A neurologista Márcia Jardim nos conta que, mesmo para ela, compreender o conceito de cura em hanseníase foi difícil. Ela defende que, para além de esclarecer o paciente sobre a cura bacteriológica, os profissionais precisam ressaltar que ele pode desenvolver complicações mesmo depois de terminar a poliquimioterapia. Estar em posse dessa informação é importante para que o paciente possa reconhecer em si os sintomas e retornar prontamente ao serviço de saúde caso ocorram.
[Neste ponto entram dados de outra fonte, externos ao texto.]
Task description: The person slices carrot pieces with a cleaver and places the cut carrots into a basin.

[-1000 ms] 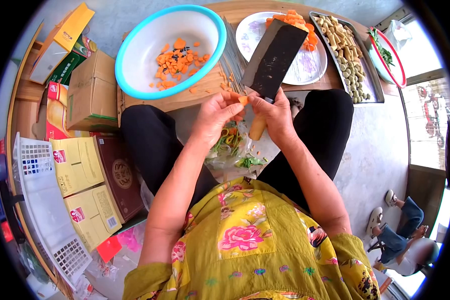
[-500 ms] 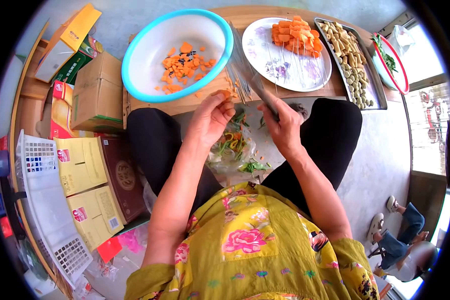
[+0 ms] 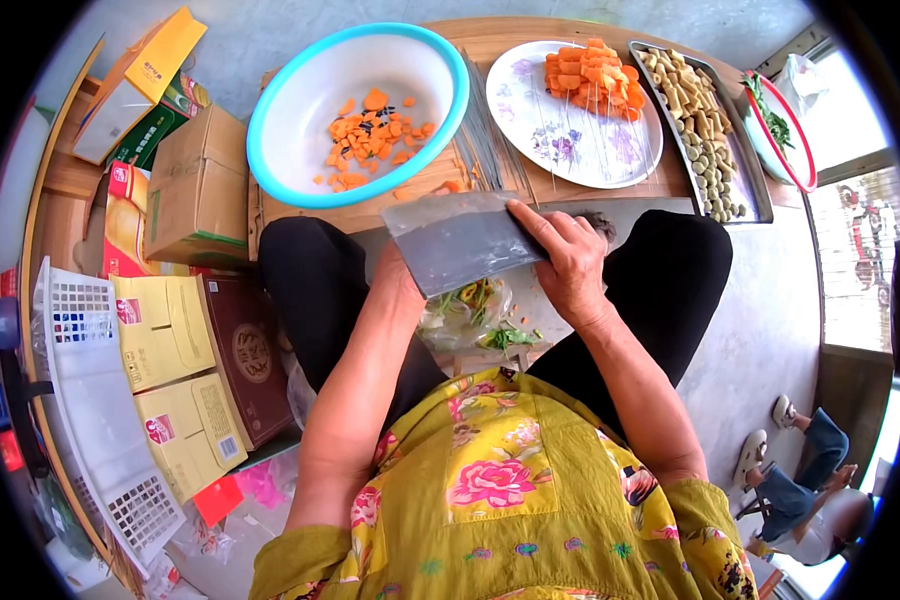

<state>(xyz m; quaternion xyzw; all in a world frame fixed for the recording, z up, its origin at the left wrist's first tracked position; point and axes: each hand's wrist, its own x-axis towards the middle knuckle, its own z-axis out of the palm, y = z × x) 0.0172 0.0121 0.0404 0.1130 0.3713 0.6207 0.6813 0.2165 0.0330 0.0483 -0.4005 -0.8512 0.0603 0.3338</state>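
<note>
My right hand (image 3: 573,265) grips a cleaver (image 3: 465,242), its index finger stretched along the blade. The broad grey blade lies nearly flat to my view, over the table's near edge. Behind it is my left hand (image 3: 398,275), with its fingers hidden. Orange carrot bits (image 3: 448,187) show just beyond the blade. A white basin with a blue rim (image 3: 257,140) holds cut carrot pieces (image 3: 375,138). Thin metal skewers (image 3: 484,135) lie between the basin and a flowered plate (image 3: 515,95), which bears a pile of skewered carrot slices (image 3: 595,80).
At the right, a metal tray (image 3: 760,195) holds tan and greenish pieces, beside a red-rimmed bowl (image 3: 812,165) with greens. Plastic bags with vegetable scraps (image 3: 470,310) are below my hands. Cardboard boxes (image 3: 195,190) stand left. Another person (image 3: 810,500) sits at lower right.
The cleaver has turned from edge-on to broadside and swung left, now covering my left fingers. My left hand has moved slightly down and left; its fingers were curled near an orange piece earlier.
</note>
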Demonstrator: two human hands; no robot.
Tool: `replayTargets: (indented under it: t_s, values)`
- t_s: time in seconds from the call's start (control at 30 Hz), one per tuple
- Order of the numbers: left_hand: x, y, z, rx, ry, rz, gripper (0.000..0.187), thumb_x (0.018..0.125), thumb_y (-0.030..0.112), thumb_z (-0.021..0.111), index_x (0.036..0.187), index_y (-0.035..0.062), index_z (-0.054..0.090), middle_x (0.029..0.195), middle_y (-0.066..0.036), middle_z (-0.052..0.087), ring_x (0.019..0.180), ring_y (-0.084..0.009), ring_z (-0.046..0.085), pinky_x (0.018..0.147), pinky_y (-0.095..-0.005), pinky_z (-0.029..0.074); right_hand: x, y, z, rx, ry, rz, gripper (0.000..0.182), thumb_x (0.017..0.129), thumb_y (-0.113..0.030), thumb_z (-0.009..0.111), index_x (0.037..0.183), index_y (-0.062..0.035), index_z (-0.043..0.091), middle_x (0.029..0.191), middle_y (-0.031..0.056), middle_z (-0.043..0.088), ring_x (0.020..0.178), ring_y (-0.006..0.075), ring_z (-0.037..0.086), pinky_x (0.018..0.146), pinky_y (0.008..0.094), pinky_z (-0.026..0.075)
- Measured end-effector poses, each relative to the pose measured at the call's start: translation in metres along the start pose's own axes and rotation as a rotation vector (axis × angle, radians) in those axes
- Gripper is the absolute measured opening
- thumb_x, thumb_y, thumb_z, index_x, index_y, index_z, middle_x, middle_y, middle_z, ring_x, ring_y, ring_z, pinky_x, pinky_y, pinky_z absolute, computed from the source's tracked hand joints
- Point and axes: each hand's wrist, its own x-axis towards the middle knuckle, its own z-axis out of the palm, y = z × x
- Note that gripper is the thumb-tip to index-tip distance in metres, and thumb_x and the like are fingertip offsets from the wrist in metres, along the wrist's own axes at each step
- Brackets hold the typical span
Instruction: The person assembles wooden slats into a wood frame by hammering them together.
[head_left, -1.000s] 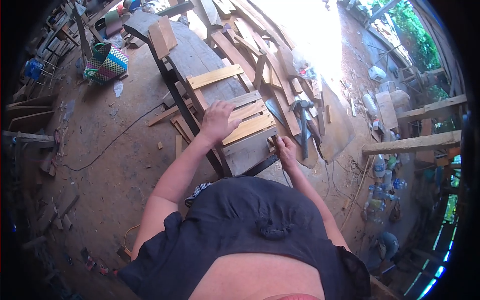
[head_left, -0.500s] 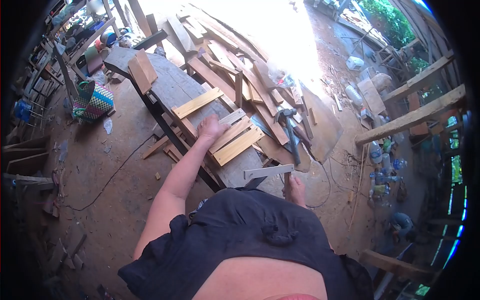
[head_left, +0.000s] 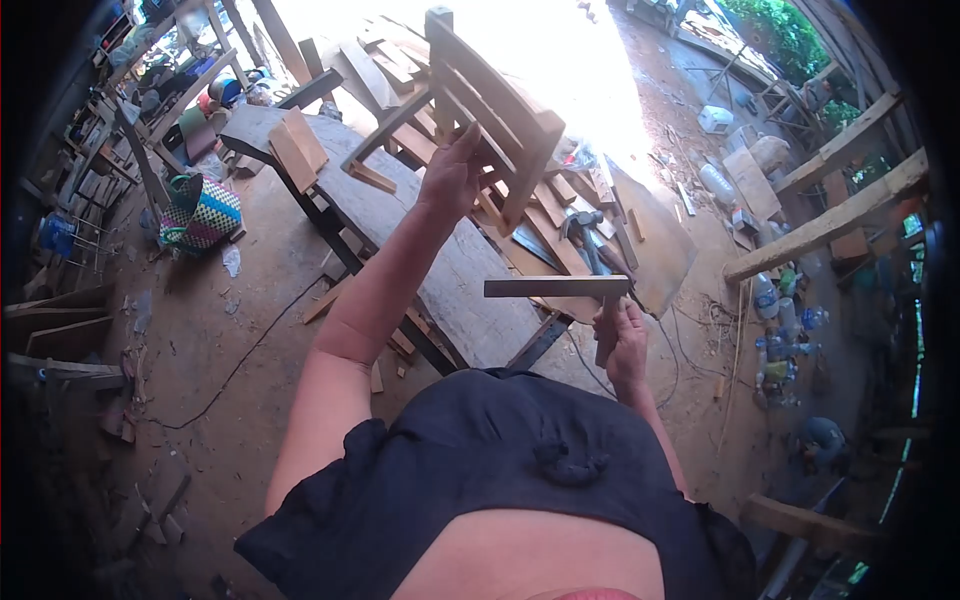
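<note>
My left hand (head_left: 450,180) is closed around a small slatted wooden frame (head_left: 497,72), raised and tilted above the workbench (head_left: 480,305). The frame has several pale slats and a leg piece on its left side. My right hand (head_left: 627,345), low at the near right end of the bench, grips the upright part of an L-shaped wooden piece (head_left: 550,287). Its flat bar points left, apart from the frame. Beyond my right hand lies a claw hammer (head_left: 580,224) among the boards; part of its handle is hidden.
Loose boards (head_left: 570,255) are heaped along the bench's far side. Two short boards (head_left: 297,150) rest at its left end. A woven basket (head_left: 203,213) and a dark cord (head_left: 240,350) are on the dirt floor. Plastic bottles (head_left: 788,312) stand right, below a timber beam (head_left: 830,217).
My left hand has lifted the slatted frame off the bench and turned it on edge. My right hand has moved up and slightly right with the L-shaped wooden piece.
</note>
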Motion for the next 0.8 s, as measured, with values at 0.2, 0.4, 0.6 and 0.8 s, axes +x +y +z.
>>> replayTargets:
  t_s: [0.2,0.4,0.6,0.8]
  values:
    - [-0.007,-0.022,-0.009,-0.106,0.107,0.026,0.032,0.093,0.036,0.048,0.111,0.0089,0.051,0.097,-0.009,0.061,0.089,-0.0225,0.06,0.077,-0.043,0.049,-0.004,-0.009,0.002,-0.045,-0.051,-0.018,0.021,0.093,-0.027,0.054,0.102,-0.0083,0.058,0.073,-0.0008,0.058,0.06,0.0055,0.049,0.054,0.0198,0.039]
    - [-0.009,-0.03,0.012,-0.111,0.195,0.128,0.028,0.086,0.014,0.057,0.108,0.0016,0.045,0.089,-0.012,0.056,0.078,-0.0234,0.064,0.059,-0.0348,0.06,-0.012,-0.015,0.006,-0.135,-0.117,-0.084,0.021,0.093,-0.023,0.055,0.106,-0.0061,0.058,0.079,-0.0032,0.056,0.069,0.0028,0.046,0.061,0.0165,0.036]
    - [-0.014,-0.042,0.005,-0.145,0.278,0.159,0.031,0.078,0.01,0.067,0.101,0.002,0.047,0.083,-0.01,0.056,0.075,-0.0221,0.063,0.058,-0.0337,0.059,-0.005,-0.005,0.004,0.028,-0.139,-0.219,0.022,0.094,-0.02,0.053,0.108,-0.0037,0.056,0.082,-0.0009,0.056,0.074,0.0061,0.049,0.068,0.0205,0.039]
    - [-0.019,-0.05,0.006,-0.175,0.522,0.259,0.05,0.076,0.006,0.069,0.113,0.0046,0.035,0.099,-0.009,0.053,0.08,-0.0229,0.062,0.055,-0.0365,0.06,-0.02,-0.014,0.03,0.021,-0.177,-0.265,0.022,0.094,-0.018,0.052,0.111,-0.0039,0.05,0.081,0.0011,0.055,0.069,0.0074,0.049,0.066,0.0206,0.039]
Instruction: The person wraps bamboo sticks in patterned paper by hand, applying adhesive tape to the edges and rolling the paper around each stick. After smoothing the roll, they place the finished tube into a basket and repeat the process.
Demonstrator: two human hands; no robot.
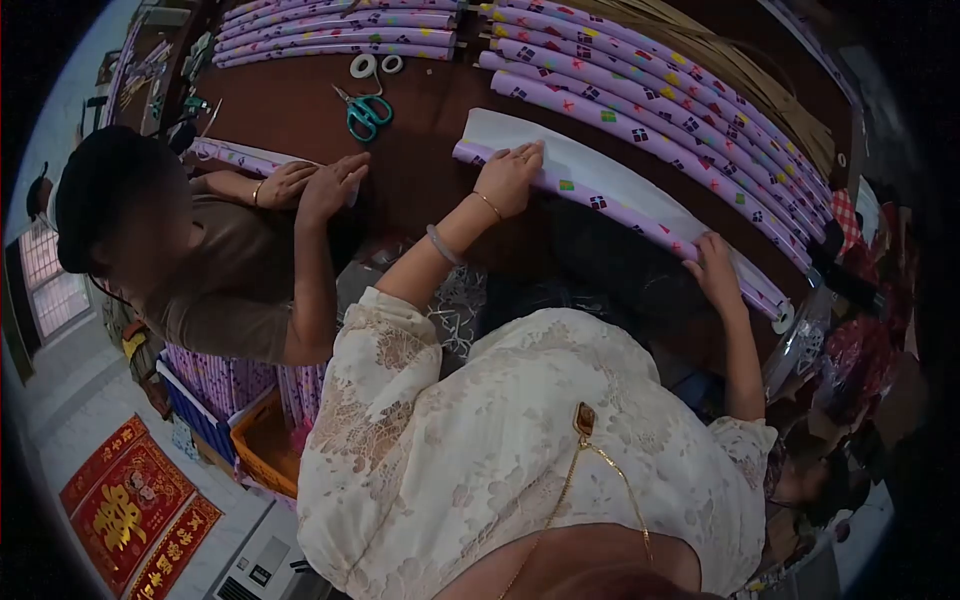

"Eu mesmo tenho essa dificuldade. Durante algum tempo até entender que a cura na hanseníase não significa ausência de evolução. Cura a doença infecciosa, e o paciente não transmite mais, o paciente resolveu o quadro infeccioso. Mas você não acaba com a possibilidade do comprometimento, seja dermatológico, seja neurológico. Aqui expondo só a parte neurológica, que é o que eu conheço melhor, há possibilidade de evolução, apesar da cura da doença infecciosa. Isso às vezes é muito difícil do paciente entender. E aí, como você falou, auto vigilância tem que ser por muitos anos. (...) Mas o paciente tem que entender que ele tem que ir ao serviço de atenção básica, de preferência onde ele foi tratado, se possível, senão em algum serviço de atenção básica para relatar o que ele está sentindo e o diagnóstico que ele teve, seja quando for. Isso pode acontecer, e aí não é mais a doença infecciosa que a gente tenta explicar para eles. Existe a possibilidade de um comprometimento imunológico e o corpo dele pode reagir contra estruturas, como o nervo, como a pele, levando ao comprometimento e alguma evolução da doença."